Les propositions seront envoyées à l’adresse indiquée ci-dessous pour le 2 avril 2014:

jeuneschercheurs.littoral@gmail.com

 

Elles seront communiquées sous un format facilement lisible (WORD, PDF…).

La sélection des propositions aura lieu le 10 avril. Une réponse personnelle sera adressée à tout chercheur qui aura déposé une demande d’intervention.

Pour toute information pratique supplémentaire concernant la journée d’étude, merci d’écrire à la même adresse. Il est à noter qu’en aucun cas l’Unité de Recherche HLLI ne pourra couvrir vos frais de déplacement.
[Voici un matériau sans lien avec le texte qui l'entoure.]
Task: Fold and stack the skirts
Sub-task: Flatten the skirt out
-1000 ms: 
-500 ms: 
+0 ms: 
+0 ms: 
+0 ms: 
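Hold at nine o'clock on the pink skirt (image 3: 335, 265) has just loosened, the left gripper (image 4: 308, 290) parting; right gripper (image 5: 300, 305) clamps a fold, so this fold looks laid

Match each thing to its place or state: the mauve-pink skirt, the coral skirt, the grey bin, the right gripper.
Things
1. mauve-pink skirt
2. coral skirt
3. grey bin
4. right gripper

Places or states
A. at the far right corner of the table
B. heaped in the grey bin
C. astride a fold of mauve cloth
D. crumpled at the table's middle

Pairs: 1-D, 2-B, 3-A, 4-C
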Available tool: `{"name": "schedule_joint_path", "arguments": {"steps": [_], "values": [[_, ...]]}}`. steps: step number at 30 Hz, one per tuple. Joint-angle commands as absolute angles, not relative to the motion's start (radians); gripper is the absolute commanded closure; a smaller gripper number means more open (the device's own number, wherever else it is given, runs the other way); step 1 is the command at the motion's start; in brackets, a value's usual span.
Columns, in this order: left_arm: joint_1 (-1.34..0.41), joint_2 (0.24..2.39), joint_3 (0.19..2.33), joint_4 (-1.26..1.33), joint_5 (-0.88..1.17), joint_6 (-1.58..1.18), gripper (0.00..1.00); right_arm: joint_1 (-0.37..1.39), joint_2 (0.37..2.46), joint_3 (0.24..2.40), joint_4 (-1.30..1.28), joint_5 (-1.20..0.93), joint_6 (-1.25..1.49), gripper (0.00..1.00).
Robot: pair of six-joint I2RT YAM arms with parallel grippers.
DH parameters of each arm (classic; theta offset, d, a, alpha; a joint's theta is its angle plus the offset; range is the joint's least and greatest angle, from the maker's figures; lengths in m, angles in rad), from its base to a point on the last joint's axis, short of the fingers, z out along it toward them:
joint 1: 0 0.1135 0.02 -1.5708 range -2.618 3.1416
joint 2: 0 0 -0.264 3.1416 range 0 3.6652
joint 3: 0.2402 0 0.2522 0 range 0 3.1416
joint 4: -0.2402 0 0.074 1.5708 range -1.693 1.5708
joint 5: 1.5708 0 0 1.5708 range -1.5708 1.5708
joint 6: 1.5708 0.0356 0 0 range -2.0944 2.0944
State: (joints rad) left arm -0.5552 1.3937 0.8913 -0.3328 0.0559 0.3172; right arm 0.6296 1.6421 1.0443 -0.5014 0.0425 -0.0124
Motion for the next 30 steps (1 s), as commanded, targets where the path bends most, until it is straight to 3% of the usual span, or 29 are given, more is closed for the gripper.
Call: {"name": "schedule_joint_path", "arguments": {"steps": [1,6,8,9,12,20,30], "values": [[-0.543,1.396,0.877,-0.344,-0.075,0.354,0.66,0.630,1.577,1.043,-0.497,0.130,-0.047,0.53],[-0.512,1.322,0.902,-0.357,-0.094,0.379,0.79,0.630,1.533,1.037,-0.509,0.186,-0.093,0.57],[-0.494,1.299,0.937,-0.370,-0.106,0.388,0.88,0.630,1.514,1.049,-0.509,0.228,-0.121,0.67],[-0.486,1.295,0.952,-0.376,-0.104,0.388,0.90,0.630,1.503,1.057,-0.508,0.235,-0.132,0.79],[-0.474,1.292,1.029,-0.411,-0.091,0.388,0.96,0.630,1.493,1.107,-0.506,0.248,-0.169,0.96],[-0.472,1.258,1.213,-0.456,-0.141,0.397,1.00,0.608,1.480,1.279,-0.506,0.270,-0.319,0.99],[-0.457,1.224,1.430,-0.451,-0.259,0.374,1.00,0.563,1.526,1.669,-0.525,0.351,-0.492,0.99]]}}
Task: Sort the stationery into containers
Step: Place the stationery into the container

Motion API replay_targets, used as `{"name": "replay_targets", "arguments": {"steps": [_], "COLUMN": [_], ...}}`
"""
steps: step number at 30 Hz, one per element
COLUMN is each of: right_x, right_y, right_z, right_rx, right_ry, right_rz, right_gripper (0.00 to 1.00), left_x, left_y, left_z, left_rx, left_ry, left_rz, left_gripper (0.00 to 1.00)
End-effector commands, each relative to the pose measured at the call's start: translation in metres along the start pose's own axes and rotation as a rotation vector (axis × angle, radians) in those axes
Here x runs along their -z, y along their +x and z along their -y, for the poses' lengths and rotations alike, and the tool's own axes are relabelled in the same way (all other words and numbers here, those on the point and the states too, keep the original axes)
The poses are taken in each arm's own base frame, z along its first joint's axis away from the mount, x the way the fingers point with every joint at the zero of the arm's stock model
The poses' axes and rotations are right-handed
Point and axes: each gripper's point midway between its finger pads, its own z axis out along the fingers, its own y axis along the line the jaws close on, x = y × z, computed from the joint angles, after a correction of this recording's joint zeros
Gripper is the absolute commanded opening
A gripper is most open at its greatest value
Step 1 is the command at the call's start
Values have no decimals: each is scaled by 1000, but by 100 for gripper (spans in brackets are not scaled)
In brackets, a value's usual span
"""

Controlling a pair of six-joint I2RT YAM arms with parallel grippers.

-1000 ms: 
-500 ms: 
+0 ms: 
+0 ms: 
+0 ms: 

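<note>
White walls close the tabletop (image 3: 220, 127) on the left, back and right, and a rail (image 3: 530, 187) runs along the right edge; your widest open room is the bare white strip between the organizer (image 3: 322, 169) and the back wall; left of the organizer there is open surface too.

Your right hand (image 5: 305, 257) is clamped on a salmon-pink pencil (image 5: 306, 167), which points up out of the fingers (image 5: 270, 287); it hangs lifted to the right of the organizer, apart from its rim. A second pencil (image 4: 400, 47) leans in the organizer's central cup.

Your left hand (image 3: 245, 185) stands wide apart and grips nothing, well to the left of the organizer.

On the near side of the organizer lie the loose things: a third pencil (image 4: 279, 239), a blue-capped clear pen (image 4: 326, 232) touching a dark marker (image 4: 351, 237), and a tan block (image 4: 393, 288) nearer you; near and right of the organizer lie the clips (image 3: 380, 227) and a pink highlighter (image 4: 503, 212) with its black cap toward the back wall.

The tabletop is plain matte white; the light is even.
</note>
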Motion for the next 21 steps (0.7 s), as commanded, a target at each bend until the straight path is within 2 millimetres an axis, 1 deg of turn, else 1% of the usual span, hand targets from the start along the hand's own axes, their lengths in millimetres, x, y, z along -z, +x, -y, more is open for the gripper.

Une attestation pourra être fournie pour un remboursement par votre laboratoire de rattachement.

Comité d’organisation de la journée d’étude :

 Stéphanie Bulthé, Martine Crépin Maeckereel, doctorantes de L’UR HLLI, équipe de recherche « Modalités du fictionnel »

Comité Scientifique :

-Madame Jacqueline Bel (Professeur, directrice de l’Unité de Recherche H.L.L.I)

-Monsieur Jean Devaux (Professeur, directeur adjoint du Département « Lettres et Arts », directeur de l’équipe de recherche « Modalités du Fictionnel »)

-Madame Dolorès Lyotard (Maître de conférences)

 


[1]Définition donnée par Biringamine Ndagano in Penser le carnaval. Variations, discours et représentations, sous la direction de Biringamine Ndagano, Paris : Khartala, 2010 (Hommes et sociétés : Anthropologie).

[2] Mikhaïl Bakhtine, L’Œuvre de François Rabelais et la culture populaire au Moyen Âge et sous la Renaissance, Paris : Gallimard, 1990 (Tel, 1970), p. 199.

[3] Antonio Machado, Juan de Mairena. Sentencias, donaires, apuntes y recuerdos de un profesor apόcrifo, Alianza, 1936.